A top sniffer dog used by Colombian police has become a troublemaker for the nation’s top drugs cartel, which has put a $70,000 price on the pooch’s head after it busted tons of the gang’s cocaine.
The Urabenos (also known as the Gulf Clan), said to be Colombia’s mightiest drug gang, has offered 200m peso ($70,000) to anyone who takes out the police sniffer dog named Sombra – which is Spanish for ‘Shadow.’ According to local media, Dario Antonio Usuga, the boss of the clan, was the one who put the hit on the six-year-old female German shepherd.
The threats came after Sombra appeared on a report by Colombia’s El Tiempo news outlet when she busted a record nine tons of the Urabenos’ cocaine in recent years, estimated to be worth hundreds of millions of dollars. Understandably, this was a big loss for the cartel.
Adding insult to injury, the national police have taunted Usaga – otherwise known under nom de guerre ‘Otoniel’ – on Twitter, detailing how their top pooch has been deployed along the Atlantic coast for the past three years.
General Jorge Nieto, Colombian police chief, added in a separate tweet that Sombra had also helped to detain 245 gangsters from the country’s drug rings.
To ensure Sombra’s safety, the police have moved her to Bogota International Airport, which is considered relatively safer than the Urabenos heartland where the dog was previously deployed.

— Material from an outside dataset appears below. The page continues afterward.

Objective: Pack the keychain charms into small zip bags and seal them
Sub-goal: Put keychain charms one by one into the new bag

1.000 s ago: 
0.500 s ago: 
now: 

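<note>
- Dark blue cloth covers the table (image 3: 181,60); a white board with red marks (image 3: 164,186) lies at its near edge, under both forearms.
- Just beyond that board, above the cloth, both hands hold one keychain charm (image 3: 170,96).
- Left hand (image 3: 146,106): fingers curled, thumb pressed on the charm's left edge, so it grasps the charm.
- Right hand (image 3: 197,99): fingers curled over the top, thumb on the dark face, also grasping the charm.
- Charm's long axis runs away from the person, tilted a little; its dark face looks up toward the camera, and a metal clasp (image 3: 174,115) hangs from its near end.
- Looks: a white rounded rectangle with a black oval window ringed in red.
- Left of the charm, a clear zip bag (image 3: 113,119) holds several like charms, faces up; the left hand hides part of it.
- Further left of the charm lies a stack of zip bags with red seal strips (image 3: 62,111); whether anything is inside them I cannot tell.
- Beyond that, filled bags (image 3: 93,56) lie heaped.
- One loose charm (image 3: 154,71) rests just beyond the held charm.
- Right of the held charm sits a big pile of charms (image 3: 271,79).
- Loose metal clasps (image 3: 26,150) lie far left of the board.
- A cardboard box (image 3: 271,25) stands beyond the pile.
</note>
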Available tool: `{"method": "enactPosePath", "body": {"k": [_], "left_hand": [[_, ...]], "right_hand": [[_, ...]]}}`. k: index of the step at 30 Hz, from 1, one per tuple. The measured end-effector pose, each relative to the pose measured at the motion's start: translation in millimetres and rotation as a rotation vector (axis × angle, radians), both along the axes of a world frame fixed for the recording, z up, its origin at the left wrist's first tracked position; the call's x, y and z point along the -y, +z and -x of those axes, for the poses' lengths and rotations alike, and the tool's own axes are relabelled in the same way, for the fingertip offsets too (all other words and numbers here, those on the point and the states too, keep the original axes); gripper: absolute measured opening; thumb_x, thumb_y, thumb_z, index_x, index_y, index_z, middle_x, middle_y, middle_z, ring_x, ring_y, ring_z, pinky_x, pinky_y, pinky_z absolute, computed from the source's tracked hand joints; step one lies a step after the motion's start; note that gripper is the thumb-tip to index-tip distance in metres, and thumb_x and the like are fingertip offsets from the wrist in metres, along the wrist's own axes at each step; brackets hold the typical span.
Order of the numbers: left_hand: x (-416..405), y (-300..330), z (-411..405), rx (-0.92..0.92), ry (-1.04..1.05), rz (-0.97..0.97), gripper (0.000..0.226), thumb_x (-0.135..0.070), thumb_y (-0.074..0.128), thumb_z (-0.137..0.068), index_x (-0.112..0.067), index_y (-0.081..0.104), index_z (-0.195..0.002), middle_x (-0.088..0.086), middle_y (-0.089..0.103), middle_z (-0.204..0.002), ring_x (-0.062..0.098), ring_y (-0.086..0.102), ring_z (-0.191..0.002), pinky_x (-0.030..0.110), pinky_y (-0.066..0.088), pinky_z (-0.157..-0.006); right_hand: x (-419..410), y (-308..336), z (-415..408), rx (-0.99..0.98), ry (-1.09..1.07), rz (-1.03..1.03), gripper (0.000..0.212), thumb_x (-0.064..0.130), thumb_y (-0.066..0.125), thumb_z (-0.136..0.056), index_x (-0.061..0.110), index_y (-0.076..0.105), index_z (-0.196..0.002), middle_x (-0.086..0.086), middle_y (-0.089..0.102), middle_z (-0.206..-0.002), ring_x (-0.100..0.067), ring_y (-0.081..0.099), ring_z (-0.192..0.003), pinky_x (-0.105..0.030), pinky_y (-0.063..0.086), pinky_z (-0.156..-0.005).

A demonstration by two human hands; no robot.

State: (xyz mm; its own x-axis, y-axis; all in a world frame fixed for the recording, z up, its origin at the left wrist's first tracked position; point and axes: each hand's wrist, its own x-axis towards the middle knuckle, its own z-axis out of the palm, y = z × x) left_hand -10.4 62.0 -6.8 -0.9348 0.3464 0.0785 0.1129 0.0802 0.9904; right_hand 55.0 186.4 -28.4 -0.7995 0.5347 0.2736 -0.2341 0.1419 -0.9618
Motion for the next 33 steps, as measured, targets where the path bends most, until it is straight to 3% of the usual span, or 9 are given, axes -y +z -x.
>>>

Aside from Sombra’s handler, Colombian anti-narcotics police have also provided her with armed guards while she works at the airport – an area that is supposedly out of the cartel’s reach.
Colombia is considered the world’s largest producer of cocaine. Much of the drugs is being shipped by speedboats – and sometimes by submergible makeshift submarines – to Central America and then to the US.
Last year marked a major success for the country’s police, which seized a staggering 12 tons of cocaine linked to Colombia’s Gulf Clan, estimated to be worth around $360 million.
Some 400 anti-narcotics officers busted the drugs in four simultaneous operations launched on farms across the country. The cocaine was discovered buried underground, covered in banana leaves.